In this case, though, it seems it’s not just the alcohol, but that it’s sweet and alcohol. Apparently that’s just too much. Of course, we should ask where that preference for all things sweet came from. Our genetic collective sweet tooth has been exploited by almost every single food company out there. Troll the average grocery store and pick up things at random. What you’ll discover is that practically everything has sugar in it. Stuff you would never, ever think might have sugar as an ingredient, does. For example, Morton’s Salt has sugar in it, for chrissakes. Sometimes they don’t call it sugar, but instead use chemical names ending in -ose, like sucrose (table sugar), maltose (malt sugar), fructose (fruit sugar), lactose (milk sugar), glucose (a.k.a. dextrose, grape sugar), and many, many more. And since food labels list ingredients in order of their concentration, many food companies list sugar several times in their individual forms, having several chemical names for sugar on one label, to hide the actual amount of sugar in their products. And sugar is arguably far worse for people’s health than alcohol. But you see little kids down to toddlers mainlining the stuff in soda, which probably started with all the juice they push on babies which is likewise loaded with sugar. Soda has such a high concentration of sugar that after drinking one, your body actually craves more liquid to dilute all that sugar you just drank in a hopeless effort to quench your thirst. Is it any wonder that we crave sweet tastes?

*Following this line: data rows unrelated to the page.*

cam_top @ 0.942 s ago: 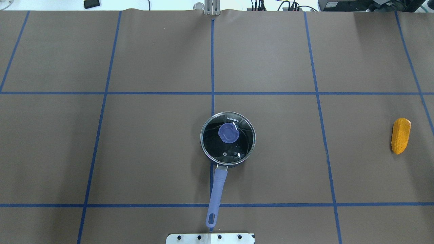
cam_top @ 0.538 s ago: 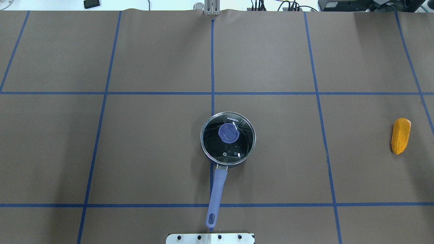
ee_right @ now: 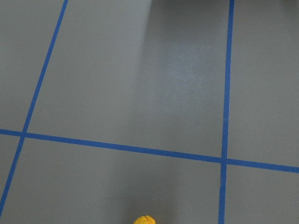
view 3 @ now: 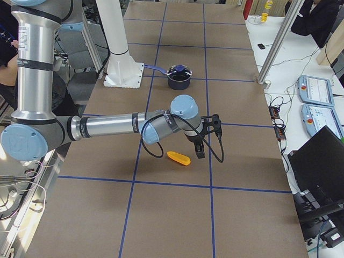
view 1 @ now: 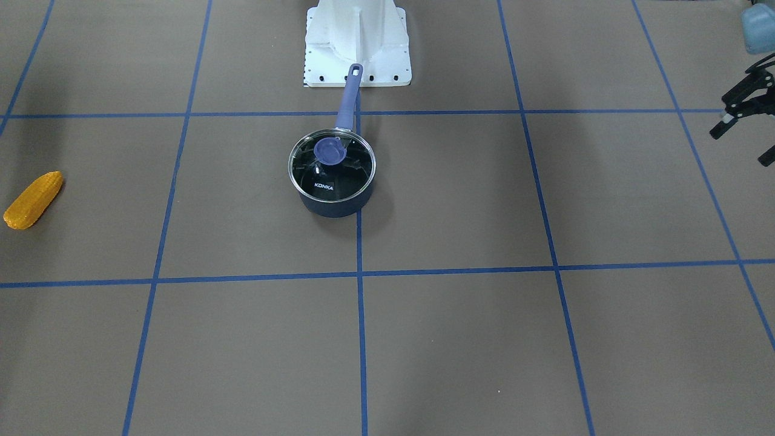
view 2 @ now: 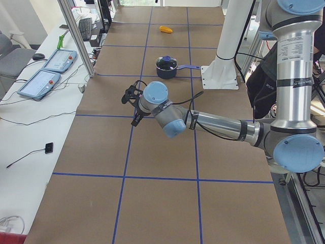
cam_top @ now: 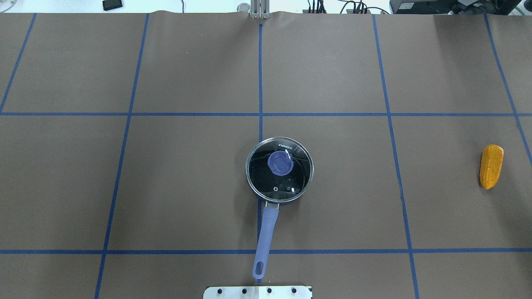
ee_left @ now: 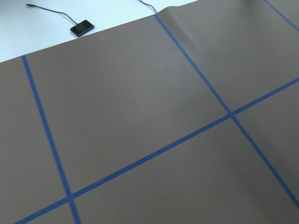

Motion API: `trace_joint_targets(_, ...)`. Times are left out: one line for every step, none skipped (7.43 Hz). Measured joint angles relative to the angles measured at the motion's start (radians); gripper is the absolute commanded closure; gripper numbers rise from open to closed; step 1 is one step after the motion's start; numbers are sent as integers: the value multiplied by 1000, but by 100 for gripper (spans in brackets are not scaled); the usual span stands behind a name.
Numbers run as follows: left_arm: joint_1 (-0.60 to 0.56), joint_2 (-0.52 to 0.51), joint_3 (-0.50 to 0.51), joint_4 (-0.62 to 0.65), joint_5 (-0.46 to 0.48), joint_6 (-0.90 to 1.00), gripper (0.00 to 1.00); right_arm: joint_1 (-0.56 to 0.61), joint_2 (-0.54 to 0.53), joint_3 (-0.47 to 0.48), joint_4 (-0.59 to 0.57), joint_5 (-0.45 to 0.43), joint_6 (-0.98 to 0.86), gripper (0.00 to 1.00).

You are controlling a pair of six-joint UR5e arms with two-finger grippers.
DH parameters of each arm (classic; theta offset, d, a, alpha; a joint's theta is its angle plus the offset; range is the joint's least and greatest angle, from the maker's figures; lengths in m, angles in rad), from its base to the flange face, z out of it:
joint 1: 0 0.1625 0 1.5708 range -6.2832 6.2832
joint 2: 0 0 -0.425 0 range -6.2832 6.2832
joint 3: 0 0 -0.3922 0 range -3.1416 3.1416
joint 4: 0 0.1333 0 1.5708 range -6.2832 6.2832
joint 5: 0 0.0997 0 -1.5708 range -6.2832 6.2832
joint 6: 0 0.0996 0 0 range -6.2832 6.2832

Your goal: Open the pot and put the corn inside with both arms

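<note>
The pot [cam_top: 279, 195] stands mid-table with its glass KONKA lid [cam_top: 291, 182] on, and its purple handle [cam_top: 264, 236] points toward the robot base. It also shows in the front view [view 1: 333, 209]. The corn [cam_top: 491, 166] lies far to the right, also in the front view [view 1: 32, 199] and at the bottom edge of the right wrist view [ee_right: 145, 220]. My left gripper [view 1: 742, 147] hangs open and empty far left of the pot. My right gripper [view 3: 207, 137] hovers just beside the corn [view 3: 178, 158]. I cannot tell if it is open or shut.
The robot's white base plate [cam_top: 257, 292] sits just behind the handle's end. Blue tape lines [cam_top: 260, 83] grid the brown table cover. A small black device [ee_left: 82, 27] lies past the far edge. Teach pendants [view 2: 58, 60] lie on a side table.
</note>
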State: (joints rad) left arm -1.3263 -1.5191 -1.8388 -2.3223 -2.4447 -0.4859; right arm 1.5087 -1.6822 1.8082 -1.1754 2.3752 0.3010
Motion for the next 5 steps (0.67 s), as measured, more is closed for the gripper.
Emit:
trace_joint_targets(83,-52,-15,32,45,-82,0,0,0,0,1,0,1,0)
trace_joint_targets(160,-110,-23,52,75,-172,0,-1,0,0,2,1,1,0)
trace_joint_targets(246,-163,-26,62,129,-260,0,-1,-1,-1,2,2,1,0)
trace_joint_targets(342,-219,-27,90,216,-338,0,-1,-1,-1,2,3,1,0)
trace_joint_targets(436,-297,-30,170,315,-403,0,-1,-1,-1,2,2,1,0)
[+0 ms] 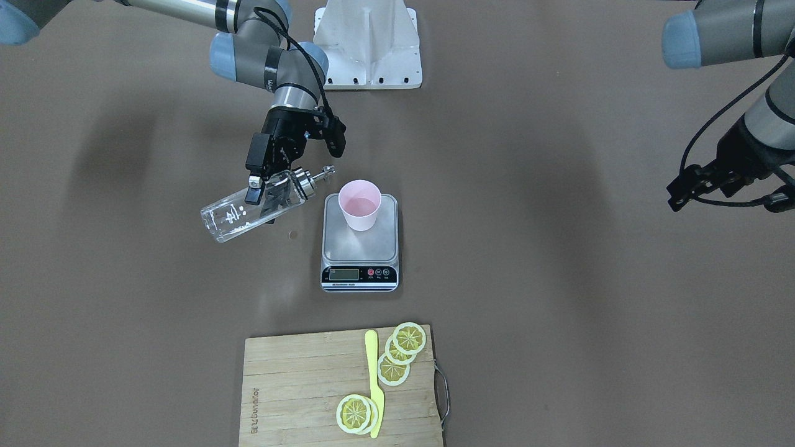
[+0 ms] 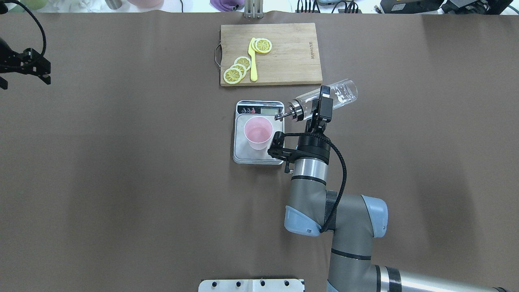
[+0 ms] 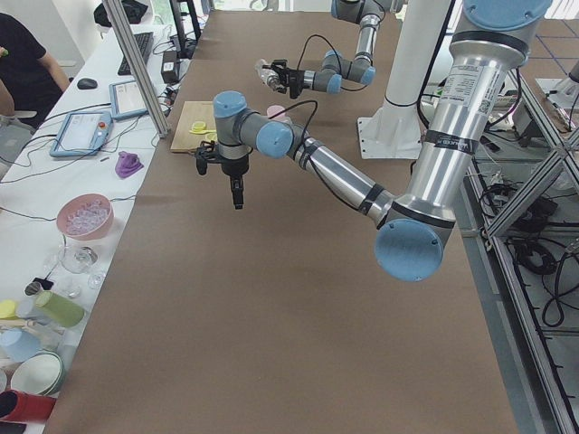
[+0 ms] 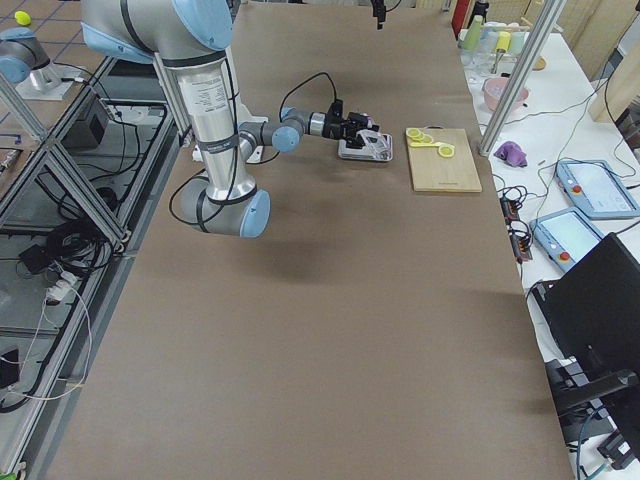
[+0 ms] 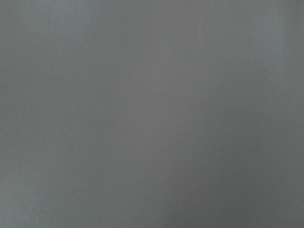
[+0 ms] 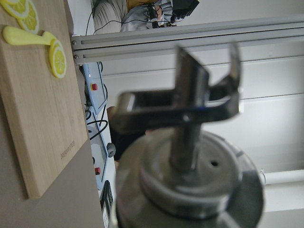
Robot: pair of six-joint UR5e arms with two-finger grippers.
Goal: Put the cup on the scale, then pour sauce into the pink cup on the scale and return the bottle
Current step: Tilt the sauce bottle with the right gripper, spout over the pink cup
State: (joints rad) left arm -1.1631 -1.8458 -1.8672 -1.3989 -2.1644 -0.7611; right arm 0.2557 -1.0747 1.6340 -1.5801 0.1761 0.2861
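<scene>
The brown table (image 2: 121, 162) carries everything. The right arm (image 2: 308, 178) reaches in from 6 o'clock, as the overhead view has it. A wooden cutting board (image 2: 292, 56) with lemon slices (image 2: 237, 69) and a yellow knife (image 2: 253, 69) lies at 12 o'clock of the digital kitchen scale (image 2: 255, 156).

The pink cup (image 2: 258, 132) stands upright on the scale's steel platform, so step 1 looks done. The right gripper (image 2: 323, 103) is clamped across the glass bottle (image 2: 342, 92), just behind its neck. The bottle hangs in the air at 2 o'clock of the cup, tipped close to level. Its silver pour spout (image 2: 284, 115) points at the cup from over the scale's corner and stops just short of the rim. I judge this to be the pouring step, either side of the pour itself. No stream shows, and whether any sauce has reached the cup cannot be told.

The bottle is stiff, smooth glass, so it is likely slippery and breakable. The present grip high on the body seems sound. The cup looks light, and a knock from the spout could tip it.

The left gripper (image 2: 24, 69) hangs well apart at 9 o'clock. Whether its 2 fingers are spread cannot be told.
</scene>
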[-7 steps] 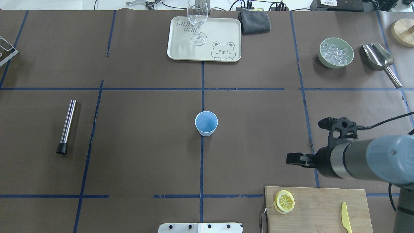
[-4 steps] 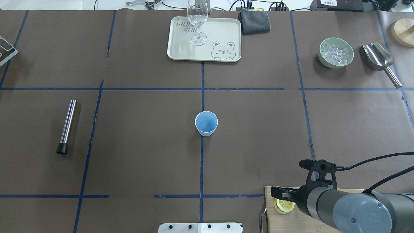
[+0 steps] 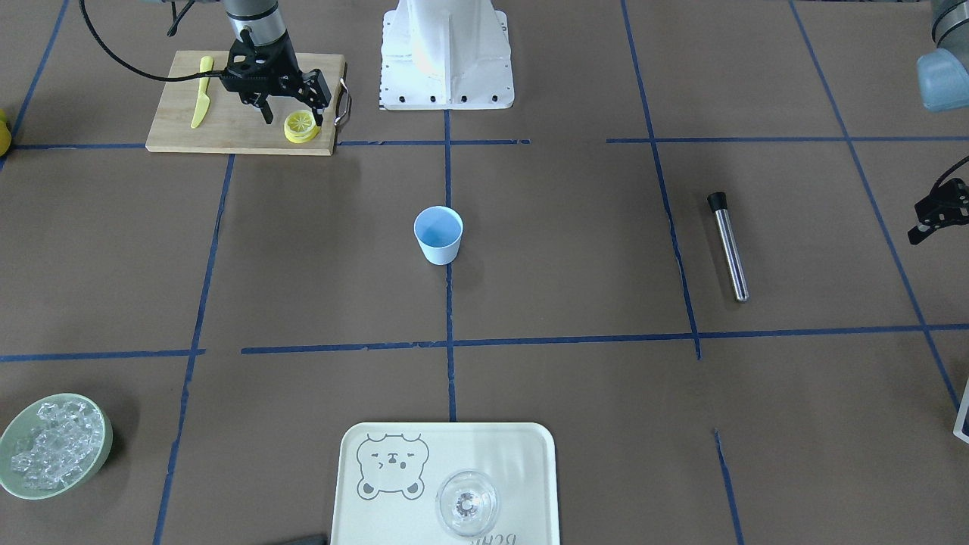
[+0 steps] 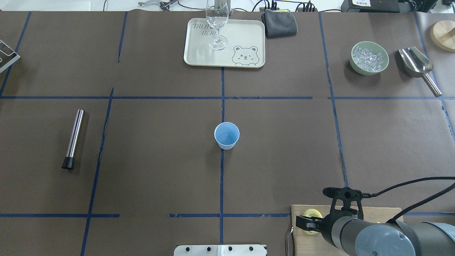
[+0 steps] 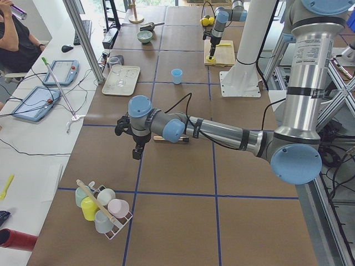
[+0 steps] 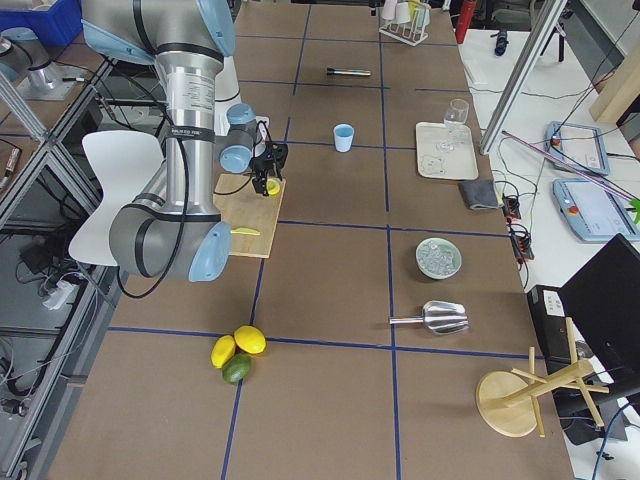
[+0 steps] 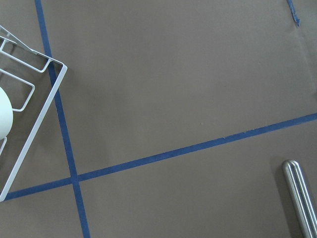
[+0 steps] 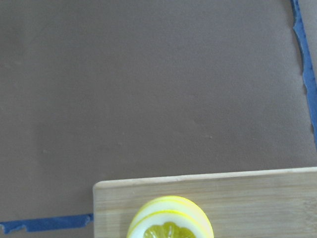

But neo-prohibitionists continue to blame the alcohol companies for this condition that was not of their making. You might argue that they shouldn’t exploit it, but when everybody else — and I do mean just about everybody — is pandering to kids and adults alike why shouldn’t they? I may not like these drinks, but I can’t reasonably say they shouldn’t be “allowed” to sell them, as the CSPI thinks they can, just because kids might like their sweeter taste. Even if they were outlawed, there would still be sweet wine and cocktails for kids looking to get drunk and satisfy their sweet tooth. Can the CSPI honestly believe that if there was no more Sparks around, kids would give up their desire for alcohol? I mean that rhetorically, of course. I know they’re not that stupid, so that suggests a larger agenda. This lawsuit is part of the CSPI’s Litigation Project, which is certainly an ominous sounding name for a “project.” What’s especially troubling is I can’t disagree with everything they’ve done so far. But the CSPI press release also boasts that their “agreement with Anheuser-Busch was the first alcohol-related accomplishment for CSPI’s litigation project.” If that doesn’t suggest additional lawsuits, I don’t know what else would.

I suggest that we support and help, if possible, MillerCoors with this latest attack on alcohol. No matter what we may think of malternatives or beers with caffeine and other additives, if we don’t speak up now, who will be here to speak for us when the neo-prohibitionists come for craft beer? I, for one, don’t want to slide down that slippery slope to another prohibition.